━━ LISTED RECORDS

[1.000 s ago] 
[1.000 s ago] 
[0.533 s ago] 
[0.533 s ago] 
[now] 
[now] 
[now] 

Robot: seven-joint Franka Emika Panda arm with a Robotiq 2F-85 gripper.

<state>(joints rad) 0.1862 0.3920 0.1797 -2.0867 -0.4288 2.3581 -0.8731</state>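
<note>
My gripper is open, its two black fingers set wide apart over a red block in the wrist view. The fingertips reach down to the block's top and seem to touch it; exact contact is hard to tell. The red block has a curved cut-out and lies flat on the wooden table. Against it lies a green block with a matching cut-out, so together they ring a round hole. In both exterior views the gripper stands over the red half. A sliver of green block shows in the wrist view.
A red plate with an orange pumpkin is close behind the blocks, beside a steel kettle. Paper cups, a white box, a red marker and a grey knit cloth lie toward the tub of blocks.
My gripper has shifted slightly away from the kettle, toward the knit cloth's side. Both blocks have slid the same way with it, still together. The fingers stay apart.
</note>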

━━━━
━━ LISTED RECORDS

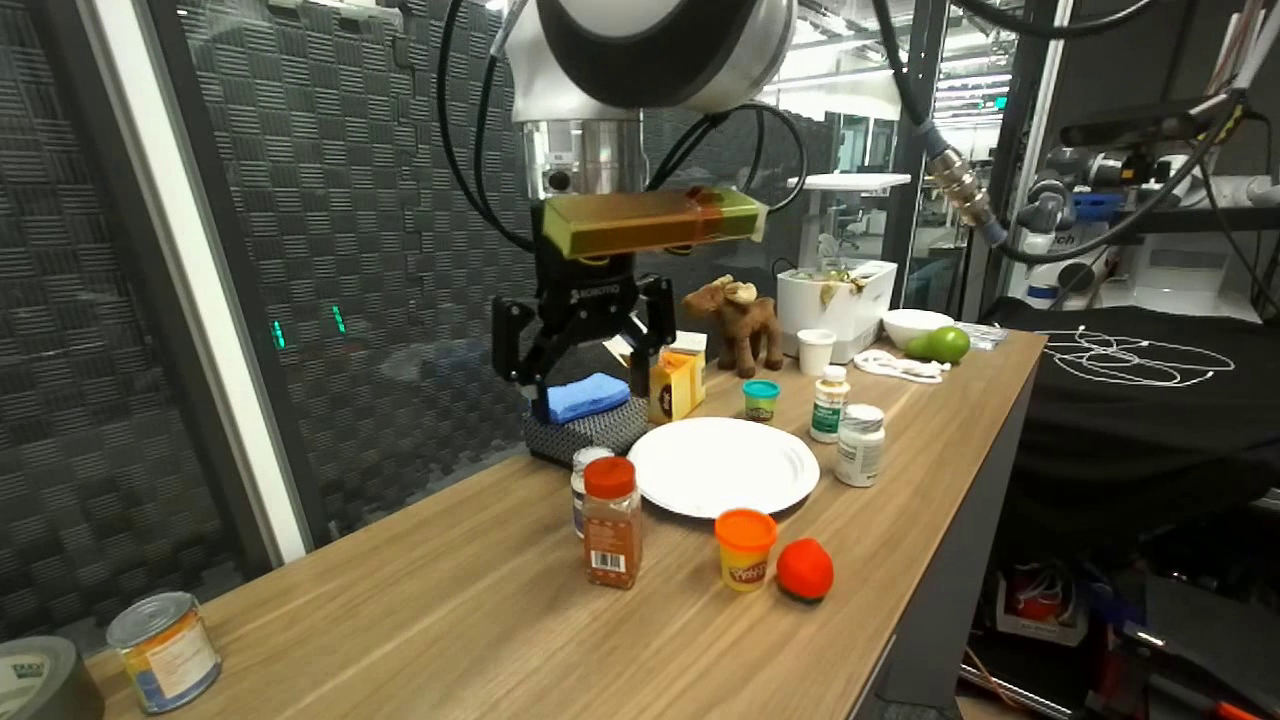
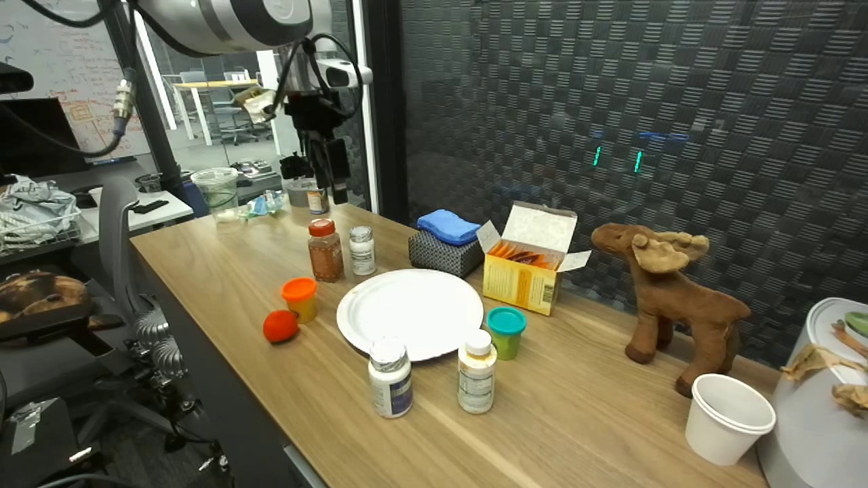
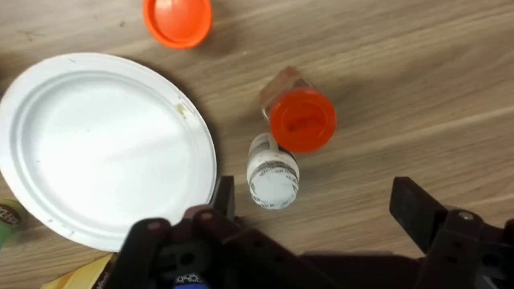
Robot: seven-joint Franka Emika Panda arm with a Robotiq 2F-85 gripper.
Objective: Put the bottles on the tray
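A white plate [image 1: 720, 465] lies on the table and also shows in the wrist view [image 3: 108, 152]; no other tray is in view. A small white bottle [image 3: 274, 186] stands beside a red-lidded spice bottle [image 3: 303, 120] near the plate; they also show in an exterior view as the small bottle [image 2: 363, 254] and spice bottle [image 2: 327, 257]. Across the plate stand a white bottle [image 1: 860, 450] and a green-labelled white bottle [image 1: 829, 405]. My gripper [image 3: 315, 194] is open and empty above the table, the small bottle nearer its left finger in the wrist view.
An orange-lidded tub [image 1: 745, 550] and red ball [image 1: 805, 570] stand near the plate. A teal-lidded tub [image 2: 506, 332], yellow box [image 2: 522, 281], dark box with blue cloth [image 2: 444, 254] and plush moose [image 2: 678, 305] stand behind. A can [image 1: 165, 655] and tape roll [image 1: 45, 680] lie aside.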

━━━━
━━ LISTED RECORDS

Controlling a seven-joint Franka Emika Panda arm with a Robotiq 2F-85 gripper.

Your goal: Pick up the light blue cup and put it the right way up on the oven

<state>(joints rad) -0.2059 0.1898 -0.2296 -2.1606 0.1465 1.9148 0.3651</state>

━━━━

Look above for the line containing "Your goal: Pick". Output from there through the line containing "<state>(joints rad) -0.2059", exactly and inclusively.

» **ANSWER**
Your goal: Pick up the light blue cup and put it the right way up on the oven

<state>(joints rad) -0.2059 0.1898 -0.2296 -2.1606 0.1465 1.9148 0.3651</state>

The complete answer has been presented.